ASSIGNED TASK: Lines from the beginning of the data through the line containing "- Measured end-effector" are to be copied exactly, with no other line included.

DATASET SECTION:

======

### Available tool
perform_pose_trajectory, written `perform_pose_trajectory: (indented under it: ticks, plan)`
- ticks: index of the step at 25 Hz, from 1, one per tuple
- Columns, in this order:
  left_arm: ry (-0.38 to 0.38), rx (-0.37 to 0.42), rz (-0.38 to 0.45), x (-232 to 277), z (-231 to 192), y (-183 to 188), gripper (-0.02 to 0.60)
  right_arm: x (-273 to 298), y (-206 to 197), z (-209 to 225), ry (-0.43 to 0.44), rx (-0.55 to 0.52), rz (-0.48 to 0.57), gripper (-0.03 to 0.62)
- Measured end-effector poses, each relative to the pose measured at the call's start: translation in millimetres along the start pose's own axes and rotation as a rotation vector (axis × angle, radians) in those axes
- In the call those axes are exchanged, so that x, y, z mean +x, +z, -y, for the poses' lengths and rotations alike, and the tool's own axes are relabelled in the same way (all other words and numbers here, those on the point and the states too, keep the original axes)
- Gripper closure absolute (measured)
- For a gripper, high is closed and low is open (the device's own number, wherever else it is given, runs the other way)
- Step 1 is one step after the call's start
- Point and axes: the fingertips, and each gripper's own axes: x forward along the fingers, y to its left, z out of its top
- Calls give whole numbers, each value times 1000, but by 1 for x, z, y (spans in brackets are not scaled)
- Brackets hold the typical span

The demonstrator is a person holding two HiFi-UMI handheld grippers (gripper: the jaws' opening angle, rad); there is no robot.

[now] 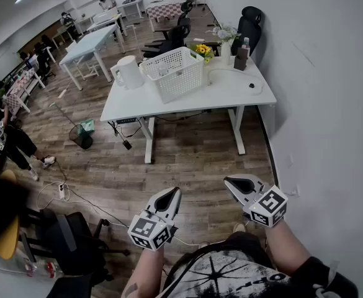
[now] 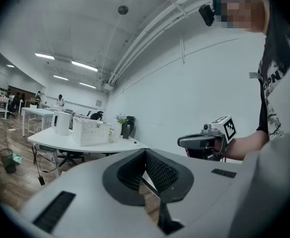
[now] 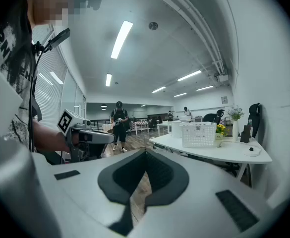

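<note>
I hold both grippers low in front of me over the wooden floor, some way short of a white table (image 1: 231,92). My left gripper (image 1: 172,193) is shut with nothing between its jaws; its tips meet in the left gripper view (image 2: 145,151). My right gripper (image 1: 229,181) is also shut and empty, with its tips together in the right gripper view (image 3: 145,152). Each gripper shows in the other's view: the right gripper (image 2: 204,142) and the left gripper (image 3: 92,137). A white mesh basket (image 1: 175,72) and a white kettle (image 1: 128,72) stand on the table.
Yellow flowers (image 1: 203,50), a vase (image 1: 224,39) and a white cable lie on the table's far side. Black office chairs (image 1: 250,23) stand behind it. A white wall runs along the right. A small bin (image 1: 82,136), floor cables (image 1: 62,191) and a black chair (image 1: 69,241) are at the left. A person (image 3: 118,125) stands farther off.
</note>
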Motion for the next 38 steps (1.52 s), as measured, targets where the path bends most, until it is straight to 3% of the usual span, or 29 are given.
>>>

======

YOUR SOLUTION:
### Available tool
perform_pose_trajectory, written `perform_pose_trajectory: (indented under it: ticks, plan)`
- ticks: index of the step at 25 Hz, from 1, one per tuple
- Columns, in this order:
  left_arm: ry (-0.38 to 0.38), rx (-0.37 to 0.42), rz (-0.38 to 0.45), x (-232 to 277), z (-231 to 192), y (-183 to 188), gripper (-0.02 to 0.60)
  right_arm: x (-273 to 298), y (-206 to 197), z (-209 to 225), ry (-0.43 to 0.44), rx (-0.55 to 0.52), rz (-0.48 to 0.57), gripper (-0.03 to 0.62)
- Measured end-effector poses, each relative to the pose measured at the call's start: translation in millimetres along the start pose's own axes and rotation as a rotation vector (axis × angle, radians) in those axes

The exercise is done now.